### EXERCISE DESCRIPTION:
Every line from the one with "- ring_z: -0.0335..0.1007" to the one with "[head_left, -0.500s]", including those two, is to be copied exactly; all other lines of the entries below are left out.

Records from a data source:
=== Begin Enclosure ===
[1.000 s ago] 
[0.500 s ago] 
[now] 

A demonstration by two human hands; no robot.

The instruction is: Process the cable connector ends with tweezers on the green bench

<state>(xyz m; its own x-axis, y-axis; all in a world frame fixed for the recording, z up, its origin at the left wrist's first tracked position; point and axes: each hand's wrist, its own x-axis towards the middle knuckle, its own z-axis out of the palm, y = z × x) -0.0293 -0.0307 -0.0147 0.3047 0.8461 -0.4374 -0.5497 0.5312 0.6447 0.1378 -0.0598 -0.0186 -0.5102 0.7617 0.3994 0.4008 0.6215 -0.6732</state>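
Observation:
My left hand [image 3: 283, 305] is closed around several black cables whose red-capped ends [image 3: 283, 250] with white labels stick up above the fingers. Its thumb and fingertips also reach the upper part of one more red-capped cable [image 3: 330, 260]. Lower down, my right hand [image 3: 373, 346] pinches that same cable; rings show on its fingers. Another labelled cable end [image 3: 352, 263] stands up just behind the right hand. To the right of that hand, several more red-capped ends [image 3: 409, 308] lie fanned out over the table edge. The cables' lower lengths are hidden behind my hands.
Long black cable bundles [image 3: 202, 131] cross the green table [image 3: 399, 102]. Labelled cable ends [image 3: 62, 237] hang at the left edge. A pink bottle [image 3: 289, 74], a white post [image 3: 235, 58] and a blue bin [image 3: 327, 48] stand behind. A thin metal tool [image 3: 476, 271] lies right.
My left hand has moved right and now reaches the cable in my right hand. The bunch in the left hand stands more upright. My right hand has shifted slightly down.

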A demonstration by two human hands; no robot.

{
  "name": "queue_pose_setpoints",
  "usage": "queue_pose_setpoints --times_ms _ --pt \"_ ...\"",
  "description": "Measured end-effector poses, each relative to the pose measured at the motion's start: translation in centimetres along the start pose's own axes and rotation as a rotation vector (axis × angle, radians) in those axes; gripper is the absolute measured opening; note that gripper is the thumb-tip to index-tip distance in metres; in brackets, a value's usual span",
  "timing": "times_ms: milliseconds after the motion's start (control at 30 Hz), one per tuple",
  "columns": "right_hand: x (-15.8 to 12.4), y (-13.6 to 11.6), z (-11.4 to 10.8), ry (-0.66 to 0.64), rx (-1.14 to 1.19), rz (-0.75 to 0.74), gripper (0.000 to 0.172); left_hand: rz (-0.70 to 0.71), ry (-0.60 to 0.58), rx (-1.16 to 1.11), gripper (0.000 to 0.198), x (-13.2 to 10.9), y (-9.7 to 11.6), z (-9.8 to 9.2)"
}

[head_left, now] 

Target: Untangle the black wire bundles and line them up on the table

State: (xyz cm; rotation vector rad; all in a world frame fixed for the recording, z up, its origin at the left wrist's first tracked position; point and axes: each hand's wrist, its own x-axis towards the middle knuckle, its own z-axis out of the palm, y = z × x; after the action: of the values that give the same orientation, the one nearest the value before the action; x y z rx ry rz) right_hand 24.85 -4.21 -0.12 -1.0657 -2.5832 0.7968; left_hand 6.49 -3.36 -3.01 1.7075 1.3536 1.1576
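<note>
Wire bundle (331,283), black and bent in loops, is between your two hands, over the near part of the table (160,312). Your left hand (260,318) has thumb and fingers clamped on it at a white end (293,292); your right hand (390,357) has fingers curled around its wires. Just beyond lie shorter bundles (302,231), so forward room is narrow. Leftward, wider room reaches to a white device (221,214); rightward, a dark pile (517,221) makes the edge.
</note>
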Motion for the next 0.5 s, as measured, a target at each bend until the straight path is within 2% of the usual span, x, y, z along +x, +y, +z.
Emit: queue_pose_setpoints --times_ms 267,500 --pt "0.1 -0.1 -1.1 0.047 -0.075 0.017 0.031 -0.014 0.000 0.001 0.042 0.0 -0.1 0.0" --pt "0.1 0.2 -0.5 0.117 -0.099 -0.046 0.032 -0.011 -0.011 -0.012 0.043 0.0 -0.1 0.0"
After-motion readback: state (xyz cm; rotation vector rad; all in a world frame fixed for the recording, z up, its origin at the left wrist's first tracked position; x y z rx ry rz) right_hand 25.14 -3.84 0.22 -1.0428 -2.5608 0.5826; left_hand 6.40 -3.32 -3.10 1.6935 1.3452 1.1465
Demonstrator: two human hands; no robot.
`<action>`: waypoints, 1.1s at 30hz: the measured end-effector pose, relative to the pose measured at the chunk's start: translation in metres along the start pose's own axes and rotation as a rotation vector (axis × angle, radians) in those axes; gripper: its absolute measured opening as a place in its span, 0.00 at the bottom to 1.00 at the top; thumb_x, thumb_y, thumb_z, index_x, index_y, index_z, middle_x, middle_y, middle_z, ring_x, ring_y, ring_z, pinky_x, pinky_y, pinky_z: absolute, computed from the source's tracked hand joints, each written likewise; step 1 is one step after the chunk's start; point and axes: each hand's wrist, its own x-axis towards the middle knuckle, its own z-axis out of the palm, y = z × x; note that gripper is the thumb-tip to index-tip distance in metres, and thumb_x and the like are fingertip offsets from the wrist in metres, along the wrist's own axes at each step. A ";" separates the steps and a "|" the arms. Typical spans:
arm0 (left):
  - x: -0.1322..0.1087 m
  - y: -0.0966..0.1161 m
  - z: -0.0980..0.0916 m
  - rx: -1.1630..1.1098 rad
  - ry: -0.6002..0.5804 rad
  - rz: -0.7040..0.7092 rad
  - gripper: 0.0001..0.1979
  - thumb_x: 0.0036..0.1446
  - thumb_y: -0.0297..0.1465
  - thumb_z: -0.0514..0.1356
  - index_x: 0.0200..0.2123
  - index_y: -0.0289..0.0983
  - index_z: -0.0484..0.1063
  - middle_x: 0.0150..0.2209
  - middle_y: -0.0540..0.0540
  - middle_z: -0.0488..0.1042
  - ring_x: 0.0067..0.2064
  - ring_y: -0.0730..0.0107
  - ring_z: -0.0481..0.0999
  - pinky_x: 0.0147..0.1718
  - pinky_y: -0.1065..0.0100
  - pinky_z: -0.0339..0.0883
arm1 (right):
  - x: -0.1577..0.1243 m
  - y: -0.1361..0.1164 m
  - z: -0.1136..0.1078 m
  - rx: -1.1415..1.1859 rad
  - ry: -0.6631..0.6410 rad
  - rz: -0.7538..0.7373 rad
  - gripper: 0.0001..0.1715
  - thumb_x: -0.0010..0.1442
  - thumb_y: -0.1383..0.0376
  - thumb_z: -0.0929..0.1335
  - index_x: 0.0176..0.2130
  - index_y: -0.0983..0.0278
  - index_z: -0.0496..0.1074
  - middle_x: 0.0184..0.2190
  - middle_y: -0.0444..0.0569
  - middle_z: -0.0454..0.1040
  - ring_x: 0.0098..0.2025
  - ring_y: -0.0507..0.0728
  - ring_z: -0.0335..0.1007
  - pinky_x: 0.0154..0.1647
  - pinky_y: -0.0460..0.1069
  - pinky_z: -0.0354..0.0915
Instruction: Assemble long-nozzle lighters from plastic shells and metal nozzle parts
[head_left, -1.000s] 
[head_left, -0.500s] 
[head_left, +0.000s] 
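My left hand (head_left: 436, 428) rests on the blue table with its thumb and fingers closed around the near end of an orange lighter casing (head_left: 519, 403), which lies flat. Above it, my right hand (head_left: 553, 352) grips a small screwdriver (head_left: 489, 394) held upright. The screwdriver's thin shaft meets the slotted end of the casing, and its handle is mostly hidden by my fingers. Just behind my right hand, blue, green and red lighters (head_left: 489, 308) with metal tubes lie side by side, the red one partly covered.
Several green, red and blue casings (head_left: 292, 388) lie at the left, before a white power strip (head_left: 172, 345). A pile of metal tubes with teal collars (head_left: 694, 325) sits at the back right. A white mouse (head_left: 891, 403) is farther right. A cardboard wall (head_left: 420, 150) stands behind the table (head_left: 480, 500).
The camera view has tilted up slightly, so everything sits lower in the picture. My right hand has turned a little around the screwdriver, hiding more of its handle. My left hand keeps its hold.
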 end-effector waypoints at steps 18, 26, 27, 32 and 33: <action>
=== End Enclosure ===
### OUTPUT:
  - ring_z: -0.0335..0.1007
  - pinky_x: 0.0154..0.1647
  - pinky_y: -0.0460..0.1069
  - pinky_z: -0.0354..0.0915
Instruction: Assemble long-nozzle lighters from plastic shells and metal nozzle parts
[head_left, -1.000s] 
[head_left, -0.500s] 

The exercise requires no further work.